Fürchte die Schwachen

Alina Bronsky: »Scherbenpark«, ein beeindruckendes Debüt

  • Fokke Joel
  • Lesedauer: 3 Min.

Ein »Solitäre« ist eigentlich ein einzeln eingefasster Diamant. Etwas Besonderes also. In der heruntergekommenen Siedlung, in der die 17-jährige Sascha zusammen mit der Cousine ihres Stiefvaters und den zwei kleinen Geschwistern lebt, ist es einfach nur das höchste Hochhaus. Die meisten Bewohner sind, wie Sascha, russische Aussiedler.

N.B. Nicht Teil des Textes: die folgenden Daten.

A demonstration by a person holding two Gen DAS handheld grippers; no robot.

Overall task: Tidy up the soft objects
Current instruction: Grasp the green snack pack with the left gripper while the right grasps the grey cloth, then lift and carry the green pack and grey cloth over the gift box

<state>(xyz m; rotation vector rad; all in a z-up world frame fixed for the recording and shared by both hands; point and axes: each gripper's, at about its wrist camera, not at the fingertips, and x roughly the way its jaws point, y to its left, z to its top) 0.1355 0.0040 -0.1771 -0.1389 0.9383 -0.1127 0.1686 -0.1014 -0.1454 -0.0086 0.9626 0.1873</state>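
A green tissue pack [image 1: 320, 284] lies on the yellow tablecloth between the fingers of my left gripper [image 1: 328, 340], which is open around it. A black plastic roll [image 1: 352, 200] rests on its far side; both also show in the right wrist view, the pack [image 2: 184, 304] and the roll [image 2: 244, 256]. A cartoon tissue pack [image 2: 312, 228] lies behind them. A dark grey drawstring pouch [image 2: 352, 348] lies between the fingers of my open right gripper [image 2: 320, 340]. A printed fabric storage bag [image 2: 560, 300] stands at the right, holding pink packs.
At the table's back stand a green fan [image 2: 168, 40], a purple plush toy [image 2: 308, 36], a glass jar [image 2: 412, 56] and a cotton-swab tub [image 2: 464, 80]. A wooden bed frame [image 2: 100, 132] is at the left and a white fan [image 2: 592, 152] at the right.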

Aus dem Fenster ihres Zimmers im elften Stock hat man zwar einen guten Überblick über die Stadt; aber man ist auch weit von ihr entfernt. »Manchmal denke ich«, sagt sie am Anfang von Alina Bronskys Roman«, »ich bin die Einzige in unserem Viertel, die noch vernünftige Träume hat. Ich habe zwei, und für keinen brauche ich mich zu schämen. Ich will Vadim töten. Und ich will ein Buch über meine Mutter schreiben.«

Doch Vadim, Saschas Stiefvater, befindet sich an einem sicheren Ort: im Gefängnis. Denn Vadim war es, der, nachdem die Mutter ihn rausgeschmissen hatte, eines Tages zurückgekehrt ist und sie und ihren neuen Freund vor den Augen der Kinder erschossen hatte. Danach akzeptierte das Jugendamt, dass sich die Cousine Vadims um die Kinder kümmert. Die allerdings direkt aus Nowosibirsk kommt und kaum ein Wort Deutsch spricht.

Die Wut, mit der Alina Bronsky, die selbst aus Russland nach Deutschland ausgewandert ist, ihre Erzählerin ausgestattet hat, nimmt den Leser gleich zu Anfang gefangen. Einen Moment lang scheint dieses Gefühl ihre Heldin von der Umklammerung durch die deprimierenden Verhältnisse und die Erinnerung an die Katastrophe zu befreien. Eine Befreiung, die sich auf den Leser überträgt und dem Roman eine eigentümliche Spannung verleiht. Allerdings gewinnt Sascha durch ihre harte Art nicht gerade Freunde. Im »Solitär« ist sie im Grunde ein Außenseiter unter den Aussiedlerjugendlichen. Aber das ist ihr egal. Und im privaten katholischen Gymnasium, auf das sie als einzige aus der Siedlung geht, führt ihr hartes Lernen zwar zu den besten Noten ihres Jahrgangs, aber nicht dazu, dass sie besonders gemocht wird. Erst die Begegnung mit einem Journalisten und seinem Sohn beginnt etwas an ihrer Grundhaltung der Welt und vor allem den Männern gegenüber zu ändern.

Nach einer ernsten Schlägerei mit den Halbstarken der Siedlung hat sie dann auch zum ersten Mal Angst. Die Bewunderung des Lesers für ihren Mut schlägt hier in die Erkenntnis um, dass es vielleicht besser gewesen wäre, wenn Sascha im richtigen Moment Angst gehabt hätte. Schon Saschas Mutter hatte vor Vadim keine Angst. Mal ignoriert sie sein Gebrüll, mal hat sie nur Mitleid mit ihm: »Es geht ihm nicht so gut, das siehst du doch.« Als er dann aber klingelt, lässt Sascha ihn herein und bleibt einfach nur wütend in der Tür stehen, ohne an eine mögliche Katastrophe zu denken. »Fürchte diejenigen, die sich schwach fühlen, denke ich einmal mehr. Denn es kann sein, dass sie sich eines Tages stark fühlen wollen und du dich nie wieder davon erholen wirst.« Vielleicht ist aber die Wut die einzige Form, um mit der Gewalt, dem Elend und der Ödnis in einer Umgebung fertig zu werden, für die das Ziel eines »normalen« deutschen Lebens so unerreichbar ist wie der Besitz eines Solitärs.

Dass sie diese Perspektive wählt und nicht die des Mitleids oder der sozialen Anklage macht Alina Bronskys Roman »Scherbenpark« neben den genauen Beobachtungen zu einem beeindruckenden Debut.

Alina Bronsky: Scherbenpark. Kiepenheuer & Witsch. 288 S., geb., 16,95 EUR.